There is no distinct "host changed" message — the re-election is communicated entirely through a fresh SessionPlan to each survivor.

Next: the server mints fresh per-recipient ICE and sends each remaining v3 member a new plan.

3. Survivors receive a fresh SessionPlan

Intent: each remaining member receives a re-issued SessionPlan — same topology and transport, new host, fresh ICE. The plan supersedes the previous one: clients apply the latest plan and reconnect per peers[].initiate.

The new host, Carol, receives a plan listing the remaining client(s) — here just Dave — with initiate: false (the host answers each client):

JSON
{
  "type": "SessionPlan",
  "data": {
    "topology": "host",
    "transport": "webrtc",
    "host": "00000000-0000-0000-0000-00000000000c",
    "peers": [
      {
        "player_id": "00000000-0000-0000-0000-00000000000d",
        "player_name": "Dave",
        "is_authority": false,
        "initiate": false
      }
    ],
    "ice_servers": [
      { "urls": ["stun:stun.l.google.com:19302"] },
      {
        "urls": ["turn:turn.example.com:3478"],
        "username": "1700009900:00000000-0000-0000-0000-00000000000c",
        "credential": "Cf9aZ8b7Yc6Xd5We4Vf3Ug2Th1Si0Rj="
      }
    ],
    "fallback": "relay"
  }
}

The remaining client, Dave, receives a plan whose single peer is the new host Carol, initiate: true, is_authority: true:

JSON
{
  "type": "SessionPlan",
  "data": {
    "topology": "host",
    "transport": "webrtc",
    "host": "00000000-0000-0000-0000-00000000000c",
    "peers": [
      {
        "player_id": "00000000-0000-0000-0000-00000000000c",
        "player_name": "Carol",
        "is_authority": true,
        "initiate": true
      }
    ],
    "ice_servers": [
      { "urls": ["stun:stun.l.google.com:19302"] },
      {
        "urls": ["turn:turn.example.com:3478"],
        "username": "1700009900:00000000-0000-0000-0000-00000000000d",
        "credential": "Dg0bA9c8Zd7Ye6Xf5Wg4Vh3Ui2Tj1Sk="
      }
    ],
    "fallback": "relay"
  }
}

Next: Dave tears down its dead connection to the old host and offers to the new host Carol (Signal{to: Carol, Offer}); Carol answers.
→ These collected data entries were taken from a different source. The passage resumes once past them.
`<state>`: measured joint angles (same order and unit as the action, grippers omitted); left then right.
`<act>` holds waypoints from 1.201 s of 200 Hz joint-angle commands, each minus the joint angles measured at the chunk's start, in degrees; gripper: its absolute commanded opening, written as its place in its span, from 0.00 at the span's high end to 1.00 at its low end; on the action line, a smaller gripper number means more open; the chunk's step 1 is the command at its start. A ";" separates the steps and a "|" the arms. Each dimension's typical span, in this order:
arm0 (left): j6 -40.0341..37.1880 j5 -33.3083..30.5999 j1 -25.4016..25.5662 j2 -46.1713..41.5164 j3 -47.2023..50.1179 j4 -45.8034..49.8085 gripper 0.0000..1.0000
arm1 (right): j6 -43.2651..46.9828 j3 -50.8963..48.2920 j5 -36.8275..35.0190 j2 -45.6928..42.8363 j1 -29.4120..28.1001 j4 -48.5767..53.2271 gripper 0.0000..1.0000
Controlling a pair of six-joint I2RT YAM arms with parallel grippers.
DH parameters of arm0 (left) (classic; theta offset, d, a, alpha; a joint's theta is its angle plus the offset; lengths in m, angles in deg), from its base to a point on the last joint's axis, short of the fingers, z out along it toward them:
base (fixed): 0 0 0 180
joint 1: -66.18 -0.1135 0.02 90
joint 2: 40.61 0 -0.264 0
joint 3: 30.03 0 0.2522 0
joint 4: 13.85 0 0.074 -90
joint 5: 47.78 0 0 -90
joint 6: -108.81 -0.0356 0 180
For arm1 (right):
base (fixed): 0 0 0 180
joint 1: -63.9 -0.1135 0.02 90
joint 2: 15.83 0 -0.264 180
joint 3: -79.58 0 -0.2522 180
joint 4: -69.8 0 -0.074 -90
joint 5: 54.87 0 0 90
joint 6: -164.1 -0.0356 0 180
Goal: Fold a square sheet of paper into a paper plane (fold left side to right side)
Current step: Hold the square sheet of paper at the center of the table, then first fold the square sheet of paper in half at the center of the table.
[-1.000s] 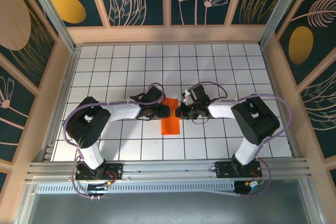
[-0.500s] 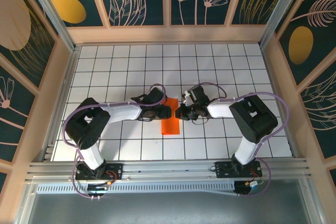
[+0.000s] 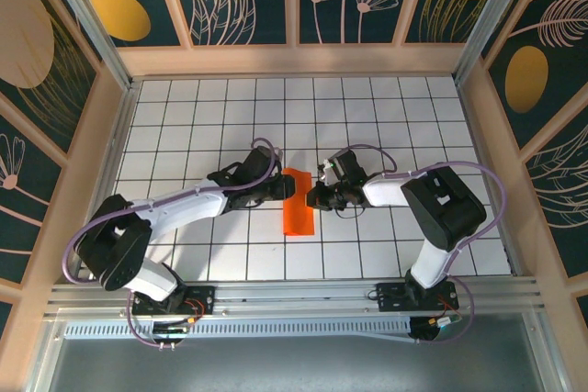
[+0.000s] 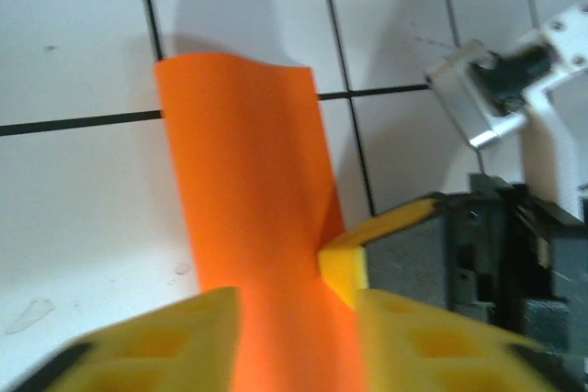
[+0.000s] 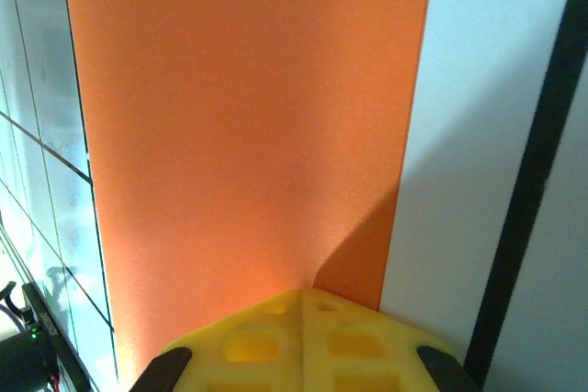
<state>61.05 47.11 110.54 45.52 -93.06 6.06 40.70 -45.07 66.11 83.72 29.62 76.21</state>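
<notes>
Step in hand, I judge: left-to-right fold. Done well: my right gripper point(image 3: 312, 197) pins hard, my left gripper point(image 3: 290, 188) carries flap over squarely, edges matched, then crease. Square sheet of paper point(image 3: 299, 213), folded to narrow strip, lies at middle of table point(image 3: 413, 117), between my hands. Right closed tight, tip on sheet's right edge. Left narrow, orange in gap, grip unclear.

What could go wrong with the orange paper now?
1. The far end of the orange paper looks curled up off the table, so the fold may come out crooked.
2. The left hand has the paper between its fingers while the shut right hand presses it down. A pull from the left hand could tear or crumple it.
</notes>
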 commanded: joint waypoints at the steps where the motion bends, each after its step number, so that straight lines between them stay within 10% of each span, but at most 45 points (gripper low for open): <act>1: 1.65 6.22 -0.24 0.18 2.93 -5.21 0.92 | 0.54 -2.11 -5.48 2.43 -0.67 3.82 1.00; 240: 1.54 14.57 -6.30 9.06 15.58 -24.35 1.00 | 1.94 -2.47 -8.12 4.26 -1.38 6.29 1.00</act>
<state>62.58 60.70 104.94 53.54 -78.95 -16.08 40.96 -45.18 64.93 83.77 28.96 75.55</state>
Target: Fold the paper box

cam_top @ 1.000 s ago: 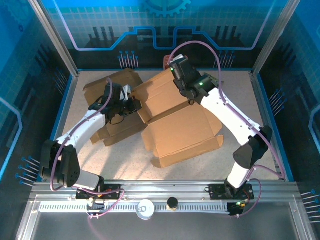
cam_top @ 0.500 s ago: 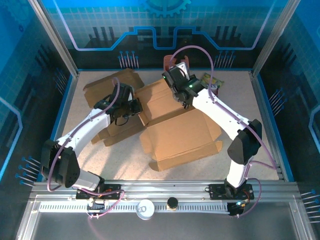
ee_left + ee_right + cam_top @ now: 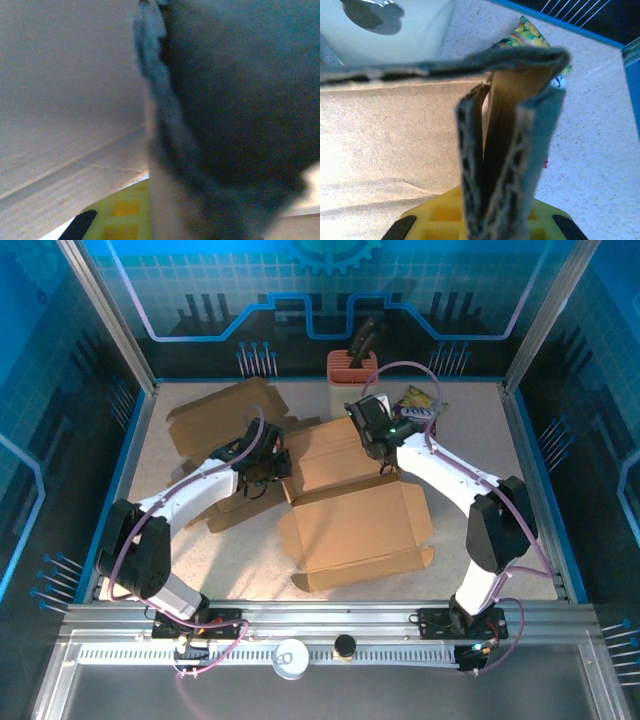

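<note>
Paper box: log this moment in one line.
paper box: not yet folded | left hand: shut at its left edge | right hand: shut on its edge

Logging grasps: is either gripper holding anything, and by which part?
The right gripper pinches a flap edge of the flat brown cardboard box. The left gripper is shut at its left edge; any hold cannot be told.

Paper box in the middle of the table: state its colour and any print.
Plain brown cardboard with no print. The paper box shows best in the top external view.
</note>
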`<action>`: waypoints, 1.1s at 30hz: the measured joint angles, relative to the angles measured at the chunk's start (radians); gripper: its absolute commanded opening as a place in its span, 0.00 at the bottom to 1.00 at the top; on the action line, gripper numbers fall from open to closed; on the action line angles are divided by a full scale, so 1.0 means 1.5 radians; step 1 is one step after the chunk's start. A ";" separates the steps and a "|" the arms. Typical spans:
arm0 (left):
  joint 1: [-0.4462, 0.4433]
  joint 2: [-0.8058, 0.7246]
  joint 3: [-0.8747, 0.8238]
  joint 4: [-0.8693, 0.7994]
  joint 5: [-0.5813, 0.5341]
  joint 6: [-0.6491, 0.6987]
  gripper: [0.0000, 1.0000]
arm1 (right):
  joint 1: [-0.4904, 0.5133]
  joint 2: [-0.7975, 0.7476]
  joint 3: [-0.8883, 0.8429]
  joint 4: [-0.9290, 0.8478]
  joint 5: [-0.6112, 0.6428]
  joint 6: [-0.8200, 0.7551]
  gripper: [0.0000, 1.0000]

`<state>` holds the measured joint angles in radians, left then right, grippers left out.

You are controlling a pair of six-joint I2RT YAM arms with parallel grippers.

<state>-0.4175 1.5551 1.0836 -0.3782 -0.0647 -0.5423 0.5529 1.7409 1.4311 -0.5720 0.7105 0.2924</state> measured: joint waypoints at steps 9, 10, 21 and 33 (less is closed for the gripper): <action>-0.011 0.047 -0.001 0.050 -0.024 0.002 0.00 | -0.050 0.005 -0.040 0.071 -0.080 -0.003 0.12; -0.011 0.048 -0.001 0.054 -0.027 0.002 0.00 | -0.055 0.007 -0.040 0.075 -0.085 -0.004 0.14; -0.014 0.065 0.000 0.081 -0.058 0.020 0.00 | -0.091 0.024 -0.068 0.095 -0.131 -0.011 0.28; -0.018 0.070 0.006 0.081 -0.060 0.033 0.00 | -0.091 0.024 -0.090 0.109 -0.137 0.000 0.00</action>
<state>-0.4438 1.6600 1.0927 -0.2569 -0.1543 -0.4934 0.4168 1.7771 1.2961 -0.4091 0.5056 0.2928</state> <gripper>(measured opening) 0.072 0.049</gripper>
The exchange is identical in shape to the host topology step 2, just with Carol as the host. ICE trickle and TransportStatus reporting proceed as before.

Notes

  • The relay floor never closed. While the new WebRTC edges are being re-established, Dave and Carol can keep exchanging GameData over the relay (the universal fallback). Failover never interrupts the session's data path.
  • If no member qualifies, no plan is re-issued — the session is over and the relay floor carries the room. For example, if the only other member were a relay-only seat-filler, the server would not name it host of a session it cannot run.
  • An ex-host that reconnects is paired as a client of the re-elected host, because the stored host is now the new one. The reconnecting member learns this from the fresh SessionPlan it receives on entry (see the reconnection scenario).